I would like to see my people living in peace, not that I believe that the Zulu people can be dominated by the Xhosas. We are not talking in those terms. These people are sitting together in parliament and all the laws of this country are handled by all political parties and then I wouldn’t like to be seen as I have been negotiating with all the leaders of this country and then when it comes to the leadership of Mr Mandela and then be seen not negotiating with him, because he is the government and the leader of today, the same as other government leaders of this country. That is wrong. Well I think so for those who think that maybe the ANC can dominate the Zulu people. People need not fear about that because I am not the one who can make that, I am not the one who has the permission of the ANC, I am not the one who has the permission of IFP. My leadership is just for the Zulu people, it doesn’t matter where they belong. I can not create or either accept division. So the rift that the news media is talking about they didn’t get it from me, they get it from him. I never utter a word and I will never utter a word.

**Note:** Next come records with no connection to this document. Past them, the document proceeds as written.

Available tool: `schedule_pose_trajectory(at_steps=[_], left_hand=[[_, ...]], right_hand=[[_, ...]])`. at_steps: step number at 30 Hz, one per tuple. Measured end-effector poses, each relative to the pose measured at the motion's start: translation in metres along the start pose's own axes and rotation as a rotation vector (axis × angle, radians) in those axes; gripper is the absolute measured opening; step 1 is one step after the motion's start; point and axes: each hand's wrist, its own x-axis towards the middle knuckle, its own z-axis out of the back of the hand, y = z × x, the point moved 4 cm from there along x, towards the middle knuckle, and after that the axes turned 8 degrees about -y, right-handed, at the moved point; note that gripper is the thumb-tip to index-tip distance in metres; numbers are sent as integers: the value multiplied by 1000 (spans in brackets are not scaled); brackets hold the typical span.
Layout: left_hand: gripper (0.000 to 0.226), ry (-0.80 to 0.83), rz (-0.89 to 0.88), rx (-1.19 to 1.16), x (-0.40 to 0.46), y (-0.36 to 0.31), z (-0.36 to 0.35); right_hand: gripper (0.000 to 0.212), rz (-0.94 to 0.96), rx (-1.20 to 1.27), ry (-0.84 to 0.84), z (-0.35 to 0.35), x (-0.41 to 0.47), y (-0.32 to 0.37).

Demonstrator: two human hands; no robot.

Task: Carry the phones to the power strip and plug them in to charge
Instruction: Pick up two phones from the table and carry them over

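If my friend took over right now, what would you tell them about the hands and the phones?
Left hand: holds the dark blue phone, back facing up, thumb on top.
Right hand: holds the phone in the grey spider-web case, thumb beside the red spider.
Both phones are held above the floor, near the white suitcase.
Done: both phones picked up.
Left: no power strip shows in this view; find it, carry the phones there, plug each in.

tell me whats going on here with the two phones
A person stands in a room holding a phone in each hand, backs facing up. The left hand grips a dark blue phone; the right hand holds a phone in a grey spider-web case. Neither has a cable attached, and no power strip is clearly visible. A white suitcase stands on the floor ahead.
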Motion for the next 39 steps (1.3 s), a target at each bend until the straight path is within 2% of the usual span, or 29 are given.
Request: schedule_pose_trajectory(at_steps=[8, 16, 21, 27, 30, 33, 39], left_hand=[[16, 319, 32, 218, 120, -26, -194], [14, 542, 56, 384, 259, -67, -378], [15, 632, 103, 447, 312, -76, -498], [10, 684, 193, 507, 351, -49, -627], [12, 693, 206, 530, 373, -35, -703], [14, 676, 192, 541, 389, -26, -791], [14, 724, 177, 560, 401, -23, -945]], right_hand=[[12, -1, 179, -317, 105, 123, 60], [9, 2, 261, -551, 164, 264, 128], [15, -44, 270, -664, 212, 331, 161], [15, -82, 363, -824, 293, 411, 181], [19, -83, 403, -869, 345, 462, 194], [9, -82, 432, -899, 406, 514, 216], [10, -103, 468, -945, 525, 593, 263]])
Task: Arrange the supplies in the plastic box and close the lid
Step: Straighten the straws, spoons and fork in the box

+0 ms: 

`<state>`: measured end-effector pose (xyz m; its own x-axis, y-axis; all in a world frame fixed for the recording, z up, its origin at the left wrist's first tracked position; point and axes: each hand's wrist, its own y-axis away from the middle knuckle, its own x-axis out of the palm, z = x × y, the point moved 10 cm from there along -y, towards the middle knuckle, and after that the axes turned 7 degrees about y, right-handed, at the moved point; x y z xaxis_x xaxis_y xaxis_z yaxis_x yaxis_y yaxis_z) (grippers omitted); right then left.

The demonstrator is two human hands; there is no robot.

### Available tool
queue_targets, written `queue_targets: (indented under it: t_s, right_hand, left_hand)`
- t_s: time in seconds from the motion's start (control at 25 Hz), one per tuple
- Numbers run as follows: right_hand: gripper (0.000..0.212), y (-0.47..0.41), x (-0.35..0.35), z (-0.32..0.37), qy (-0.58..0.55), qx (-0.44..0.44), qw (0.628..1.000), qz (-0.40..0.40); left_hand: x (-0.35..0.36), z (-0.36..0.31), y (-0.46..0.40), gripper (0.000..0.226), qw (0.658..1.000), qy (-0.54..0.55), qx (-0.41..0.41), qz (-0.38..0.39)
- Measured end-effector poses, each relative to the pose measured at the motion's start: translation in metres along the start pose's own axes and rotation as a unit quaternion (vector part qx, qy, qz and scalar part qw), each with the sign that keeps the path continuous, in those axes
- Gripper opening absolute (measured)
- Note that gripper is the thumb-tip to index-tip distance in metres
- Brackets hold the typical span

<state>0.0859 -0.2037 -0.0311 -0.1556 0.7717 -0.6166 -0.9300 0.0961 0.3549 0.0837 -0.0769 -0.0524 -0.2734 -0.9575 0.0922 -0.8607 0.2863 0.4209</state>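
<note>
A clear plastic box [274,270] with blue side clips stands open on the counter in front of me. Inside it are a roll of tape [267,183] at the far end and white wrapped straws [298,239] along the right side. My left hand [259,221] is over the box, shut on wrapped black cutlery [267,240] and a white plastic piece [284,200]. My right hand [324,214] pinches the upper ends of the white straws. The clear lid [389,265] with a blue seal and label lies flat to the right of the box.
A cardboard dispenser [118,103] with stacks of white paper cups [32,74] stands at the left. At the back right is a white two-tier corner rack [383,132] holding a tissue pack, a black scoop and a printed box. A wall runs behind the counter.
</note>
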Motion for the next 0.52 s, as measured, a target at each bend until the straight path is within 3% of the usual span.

Read that again:  “I never utter a word and I will never utter a word.”  See the irony in this statement?  To the man who he basically refused to open up to just four years prior, he has just made some pretty strong statements about the ANC, the IFP, and Buthelezi.  This response reflects changes and growth in the relationship with interviewer and interviewee.  And this kind of growth is evident in most of the interviews included on this site that took place over the course of several years.  That is the strength of this site: placing the interviewer squarely in the discussion, allowing for analysis not only of the interviews’ content, but also of the changing dynamics and relationships.  While videos or audio recordings would be nice (and perhaps some day we might get them?), this alone is enough to encourage this reader to return to this site to explore more of these dynamics.  First up, Mangosuthu Buthelezi, to read his side of the story!

Sources:

  • Overcoming Apartheid
  • O’Malley Interviews: 1985-2005
  • Sean Field, “There Your Memory Runs Like a Camera Back: Moving Places and Audiovisual Oral Histories from Klipfontein Road,”  in Oral History, Community, and Displacement: Imagining Memories in Post-Apartheid South Africa (2012), pp. 117-132 [view PDF]

This post is one of the requirements for South African History in a Digital Age, a graduate course in history which I am enrolled in this semester, drawing on the assigned readings for February 6th.